[What to produce] In the records below, find each line with "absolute" and copy it.

'''

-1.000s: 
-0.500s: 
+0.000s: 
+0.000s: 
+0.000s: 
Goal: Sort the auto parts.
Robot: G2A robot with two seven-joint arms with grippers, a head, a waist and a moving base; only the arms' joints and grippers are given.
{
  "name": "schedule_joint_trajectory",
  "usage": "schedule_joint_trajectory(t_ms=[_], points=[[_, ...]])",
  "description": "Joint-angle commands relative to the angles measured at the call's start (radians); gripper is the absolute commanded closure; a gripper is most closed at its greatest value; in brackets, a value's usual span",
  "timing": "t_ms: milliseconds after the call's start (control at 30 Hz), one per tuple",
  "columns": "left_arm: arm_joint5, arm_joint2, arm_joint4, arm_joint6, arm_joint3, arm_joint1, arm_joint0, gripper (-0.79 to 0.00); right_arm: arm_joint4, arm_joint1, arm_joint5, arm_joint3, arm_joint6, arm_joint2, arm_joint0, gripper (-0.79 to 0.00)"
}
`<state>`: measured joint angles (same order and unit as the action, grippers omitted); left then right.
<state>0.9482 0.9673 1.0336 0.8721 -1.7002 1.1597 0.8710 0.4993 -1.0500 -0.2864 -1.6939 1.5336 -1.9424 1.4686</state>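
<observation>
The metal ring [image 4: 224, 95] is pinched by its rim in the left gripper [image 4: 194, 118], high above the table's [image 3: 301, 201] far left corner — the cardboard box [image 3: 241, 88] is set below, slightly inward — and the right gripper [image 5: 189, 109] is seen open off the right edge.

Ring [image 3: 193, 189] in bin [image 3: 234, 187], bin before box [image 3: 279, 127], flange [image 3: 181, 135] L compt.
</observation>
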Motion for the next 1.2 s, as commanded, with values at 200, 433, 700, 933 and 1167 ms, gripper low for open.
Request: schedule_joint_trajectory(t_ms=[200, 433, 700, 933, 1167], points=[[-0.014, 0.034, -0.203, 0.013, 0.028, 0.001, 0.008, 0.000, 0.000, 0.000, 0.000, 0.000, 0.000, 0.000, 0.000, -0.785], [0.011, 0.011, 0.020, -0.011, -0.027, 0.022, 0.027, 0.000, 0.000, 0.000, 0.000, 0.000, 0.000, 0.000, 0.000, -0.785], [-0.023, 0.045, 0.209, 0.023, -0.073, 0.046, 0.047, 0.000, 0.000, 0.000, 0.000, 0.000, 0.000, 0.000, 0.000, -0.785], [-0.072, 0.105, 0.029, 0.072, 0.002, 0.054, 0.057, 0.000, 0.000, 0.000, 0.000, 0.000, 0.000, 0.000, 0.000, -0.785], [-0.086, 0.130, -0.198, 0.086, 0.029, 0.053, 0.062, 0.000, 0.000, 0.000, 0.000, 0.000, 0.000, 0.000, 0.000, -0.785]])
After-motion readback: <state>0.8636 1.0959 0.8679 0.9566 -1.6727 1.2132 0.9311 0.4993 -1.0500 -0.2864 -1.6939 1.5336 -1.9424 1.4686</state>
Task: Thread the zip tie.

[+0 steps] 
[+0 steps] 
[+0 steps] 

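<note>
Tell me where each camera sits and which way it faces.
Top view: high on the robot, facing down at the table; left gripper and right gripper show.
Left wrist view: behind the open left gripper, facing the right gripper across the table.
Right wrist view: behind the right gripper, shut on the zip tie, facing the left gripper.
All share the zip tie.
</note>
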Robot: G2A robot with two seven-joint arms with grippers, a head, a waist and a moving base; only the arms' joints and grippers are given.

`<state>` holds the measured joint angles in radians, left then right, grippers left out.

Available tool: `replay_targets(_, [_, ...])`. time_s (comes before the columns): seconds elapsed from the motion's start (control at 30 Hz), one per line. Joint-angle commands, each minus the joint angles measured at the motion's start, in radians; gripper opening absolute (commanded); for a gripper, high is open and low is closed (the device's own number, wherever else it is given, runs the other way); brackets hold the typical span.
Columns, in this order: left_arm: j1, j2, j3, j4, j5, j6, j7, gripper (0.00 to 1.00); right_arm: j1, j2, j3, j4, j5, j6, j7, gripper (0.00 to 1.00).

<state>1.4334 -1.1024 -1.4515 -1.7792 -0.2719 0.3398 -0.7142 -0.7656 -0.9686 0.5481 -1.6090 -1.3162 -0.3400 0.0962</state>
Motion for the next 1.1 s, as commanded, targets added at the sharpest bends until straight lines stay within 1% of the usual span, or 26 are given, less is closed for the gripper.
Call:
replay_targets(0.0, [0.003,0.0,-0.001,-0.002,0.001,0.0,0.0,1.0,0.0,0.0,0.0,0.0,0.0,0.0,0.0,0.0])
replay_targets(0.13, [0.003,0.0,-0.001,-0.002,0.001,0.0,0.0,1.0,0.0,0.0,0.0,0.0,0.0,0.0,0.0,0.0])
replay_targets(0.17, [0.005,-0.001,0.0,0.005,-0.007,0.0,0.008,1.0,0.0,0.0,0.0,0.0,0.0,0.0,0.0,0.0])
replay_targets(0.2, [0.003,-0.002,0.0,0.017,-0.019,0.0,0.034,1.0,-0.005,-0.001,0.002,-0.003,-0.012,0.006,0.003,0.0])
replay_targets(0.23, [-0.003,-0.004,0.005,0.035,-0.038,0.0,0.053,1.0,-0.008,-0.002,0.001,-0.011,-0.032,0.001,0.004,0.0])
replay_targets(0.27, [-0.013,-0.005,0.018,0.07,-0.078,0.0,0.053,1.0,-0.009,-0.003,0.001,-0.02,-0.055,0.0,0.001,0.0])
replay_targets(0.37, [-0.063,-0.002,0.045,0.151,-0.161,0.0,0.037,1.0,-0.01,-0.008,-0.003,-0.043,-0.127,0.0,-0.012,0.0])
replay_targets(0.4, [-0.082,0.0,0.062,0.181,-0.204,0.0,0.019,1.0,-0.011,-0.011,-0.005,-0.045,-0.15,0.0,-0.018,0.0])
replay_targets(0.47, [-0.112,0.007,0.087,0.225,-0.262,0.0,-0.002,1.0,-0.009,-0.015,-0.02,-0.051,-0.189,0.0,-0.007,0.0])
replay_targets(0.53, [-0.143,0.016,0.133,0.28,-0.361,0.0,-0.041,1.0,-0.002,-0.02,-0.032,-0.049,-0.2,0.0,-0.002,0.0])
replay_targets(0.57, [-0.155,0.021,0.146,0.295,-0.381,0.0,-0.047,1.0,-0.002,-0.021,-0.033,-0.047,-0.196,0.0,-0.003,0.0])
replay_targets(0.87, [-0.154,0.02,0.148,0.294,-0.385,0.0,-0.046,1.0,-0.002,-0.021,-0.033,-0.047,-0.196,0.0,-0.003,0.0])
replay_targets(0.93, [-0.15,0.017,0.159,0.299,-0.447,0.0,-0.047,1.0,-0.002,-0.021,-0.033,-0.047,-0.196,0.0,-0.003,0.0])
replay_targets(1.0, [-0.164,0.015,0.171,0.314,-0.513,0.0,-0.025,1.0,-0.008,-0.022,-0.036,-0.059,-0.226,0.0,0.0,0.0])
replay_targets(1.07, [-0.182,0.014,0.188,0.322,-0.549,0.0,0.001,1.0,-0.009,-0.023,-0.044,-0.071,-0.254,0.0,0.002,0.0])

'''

[Output of the task]
  "description": "Joint-angle commands relative to the angles measured at the call's start (radians); gripper is the absolute commanded closure; a gripper is most closed at its greatest value; in brackets, a value's usual span",
Available tool: `replay_targets(_, [_, ...])`. time_s (comes before the columns): seconds elapsed from the motion's start (control at 30 Hz), one per line. Joint-angle commands, each minus the joint angles measured at the motion's start, in radians; gripper opening absolute (commanded); for a gripper, high is open and low is closed (the device's own number, wherever else it is given, runs the other way); brackets hold the typical span.

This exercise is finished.